### EXERCISE DETAILS
Find the line in the entries below that contains "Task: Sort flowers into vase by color". Repeat it exactly, and every line after it through the line that contains "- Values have".

(Collected data entries)
···

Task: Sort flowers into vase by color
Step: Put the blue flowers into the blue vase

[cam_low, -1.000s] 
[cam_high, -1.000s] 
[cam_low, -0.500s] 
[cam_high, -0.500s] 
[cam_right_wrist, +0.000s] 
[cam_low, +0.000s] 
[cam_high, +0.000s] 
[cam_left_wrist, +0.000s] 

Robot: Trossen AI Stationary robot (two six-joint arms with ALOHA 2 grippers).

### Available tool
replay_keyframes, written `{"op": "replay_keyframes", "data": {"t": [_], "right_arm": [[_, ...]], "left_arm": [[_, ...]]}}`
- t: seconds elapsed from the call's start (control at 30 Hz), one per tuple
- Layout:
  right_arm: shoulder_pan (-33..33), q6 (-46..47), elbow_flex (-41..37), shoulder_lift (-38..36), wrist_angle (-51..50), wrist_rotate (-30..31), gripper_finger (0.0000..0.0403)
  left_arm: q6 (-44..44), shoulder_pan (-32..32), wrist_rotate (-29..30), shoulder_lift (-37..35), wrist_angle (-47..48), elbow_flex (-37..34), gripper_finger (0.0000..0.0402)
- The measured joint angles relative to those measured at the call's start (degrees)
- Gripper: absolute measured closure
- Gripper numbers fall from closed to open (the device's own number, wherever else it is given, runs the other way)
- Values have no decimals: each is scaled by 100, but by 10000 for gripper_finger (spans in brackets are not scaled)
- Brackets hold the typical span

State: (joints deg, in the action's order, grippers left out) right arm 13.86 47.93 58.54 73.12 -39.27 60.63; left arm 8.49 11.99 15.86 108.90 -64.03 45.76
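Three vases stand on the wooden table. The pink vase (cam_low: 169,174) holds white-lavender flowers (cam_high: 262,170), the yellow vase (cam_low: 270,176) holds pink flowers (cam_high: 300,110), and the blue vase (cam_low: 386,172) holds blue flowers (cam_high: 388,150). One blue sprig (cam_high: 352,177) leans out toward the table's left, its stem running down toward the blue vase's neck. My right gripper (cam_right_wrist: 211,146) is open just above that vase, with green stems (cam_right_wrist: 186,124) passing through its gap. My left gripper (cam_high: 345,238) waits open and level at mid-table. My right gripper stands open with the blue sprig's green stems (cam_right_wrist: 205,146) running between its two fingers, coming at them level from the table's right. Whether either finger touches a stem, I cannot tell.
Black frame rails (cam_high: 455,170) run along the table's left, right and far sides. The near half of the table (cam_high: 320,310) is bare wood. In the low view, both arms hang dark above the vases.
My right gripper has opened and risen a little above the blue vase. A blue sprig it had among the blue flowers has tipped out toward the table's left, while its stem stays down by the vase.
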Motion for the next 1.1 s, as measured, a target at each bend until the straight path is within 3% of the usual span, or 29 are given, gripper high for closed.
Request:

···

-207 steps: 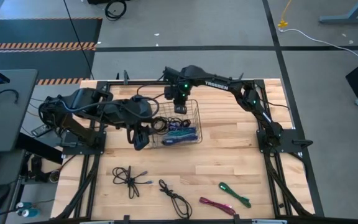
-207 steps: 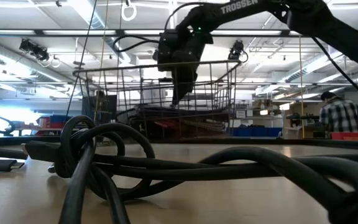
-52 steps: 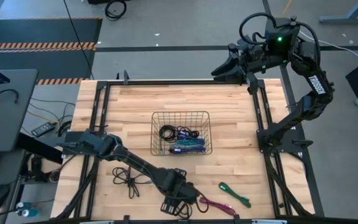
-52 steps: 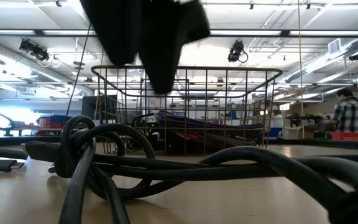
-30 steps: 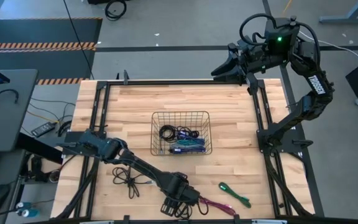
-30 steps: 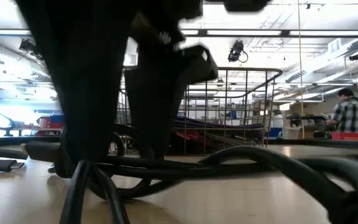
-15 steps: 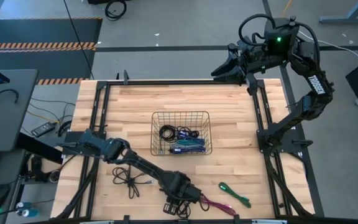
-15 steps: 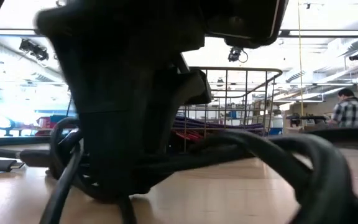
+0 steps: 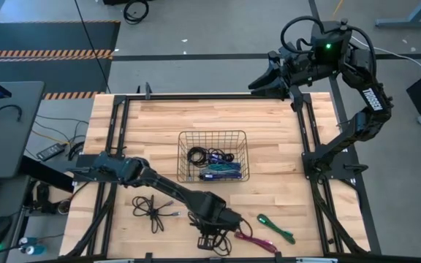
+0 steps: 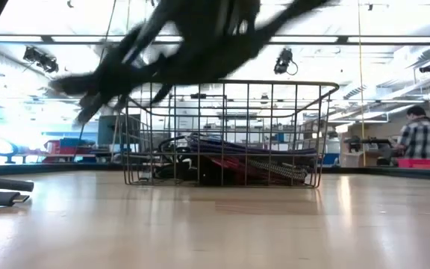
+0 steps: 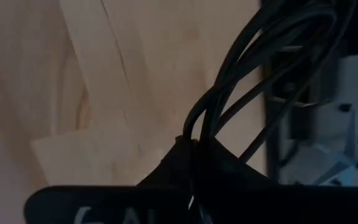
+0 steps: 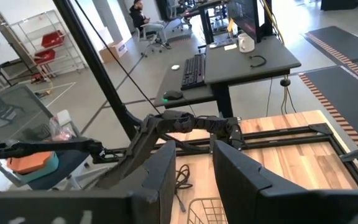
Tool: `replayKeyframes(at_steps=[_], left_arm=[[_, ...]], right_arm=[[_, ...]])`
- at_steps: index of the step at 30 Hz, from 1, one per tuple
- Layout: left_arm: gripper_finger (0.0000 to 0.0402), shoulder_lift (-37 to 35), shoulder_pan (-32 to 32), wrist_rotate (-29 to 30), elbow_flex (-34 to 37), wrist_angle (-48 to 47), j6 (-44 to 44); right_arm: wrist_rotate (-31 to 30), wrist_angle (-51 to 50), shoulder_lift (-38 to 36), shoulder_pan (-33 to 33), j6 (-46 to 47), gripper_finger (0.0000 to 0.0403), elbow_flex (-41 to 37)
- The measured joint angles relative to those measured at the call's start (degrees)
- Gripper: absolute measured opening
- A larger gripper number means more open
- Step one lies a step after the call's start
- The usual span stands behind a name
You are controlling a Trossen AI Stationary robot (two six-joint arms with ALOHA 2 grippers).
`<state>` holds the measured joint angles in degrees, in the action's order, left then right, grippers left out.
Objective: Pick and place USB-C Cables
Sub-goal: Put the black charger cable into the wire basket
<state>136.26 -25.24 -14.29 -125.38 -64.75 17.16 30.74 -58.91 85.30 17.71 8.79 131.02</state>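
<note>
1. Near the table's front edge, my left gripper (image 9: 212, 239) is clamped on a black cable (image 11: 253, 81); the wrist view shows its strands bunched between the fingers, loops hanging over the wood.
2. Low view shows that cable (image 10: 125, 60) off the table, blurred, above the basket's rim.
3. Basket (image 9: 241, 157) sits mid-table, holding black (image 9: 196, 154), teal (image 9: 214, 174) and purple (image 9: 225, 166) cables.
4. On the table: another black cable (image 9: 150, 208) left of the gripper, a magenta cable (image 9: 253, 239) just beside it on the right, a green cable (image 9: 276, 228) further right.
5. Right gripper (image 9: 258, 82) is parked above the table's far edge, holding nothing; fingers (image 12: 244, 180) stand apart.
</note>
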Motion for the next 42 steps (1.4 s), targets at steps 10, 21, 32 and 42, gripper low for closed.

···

### SOLUTION BELOW
Task: Sort flowers into vase by color
Step: Put the blue flowers into the blue vase

[cam_low, -1.000s] 
[cam_high, -1.000s] 
[cam_low, -0.500s] 
[cam_high, -0.500s] 
[cam_right_wrist, +0.000s] 
[cam_low, +0.000s] 
[cam_high, +0.000s] 
[cam_left_wrist, +0.000s] 

Robot: Trossen AI Stationary robot (two six-joint arms with ALOHA 2 grippers).

### Available tool
replay_keyframes, written `{"op": "replay_keyframes", "data": {"t": [_], "right_arm": [[_, ...]], "left_arm": [[_, ...]]}}`
- t: seconds elapsed from the call's start (control at 30 Hz), one per tuple
- Layout:
  right_arm: shoulder_pan (-33..33), q6 (-46..47), elbow_flex (-41..37), shoulder_lift (-38..36), wrist_angle (-51..50), wrist_rotate (-30..31), gripper_finger (0.0000..0.0403)
  left_arm: q6 (-44..44), shoulder_pan (-32..32), wrist_rotate (-29..30), shoulder_lift (-37..35), wrist_angle (-47..48), elbow_flex (-37..34), gripper_finger (0.0000..0.0402)
- The measured joint angles relative to those measured at the call's start (degrees)
- Gripper: absolute measured closure
- Gripper numbers fall from closed to open (the device's own number, wherever else it is given, runs the other way)
- Values have no decimals: each is scaled by 100, but by 10000 for gripper_finger (spans in brackets are not scaled)

With the output given, the exercise is complete.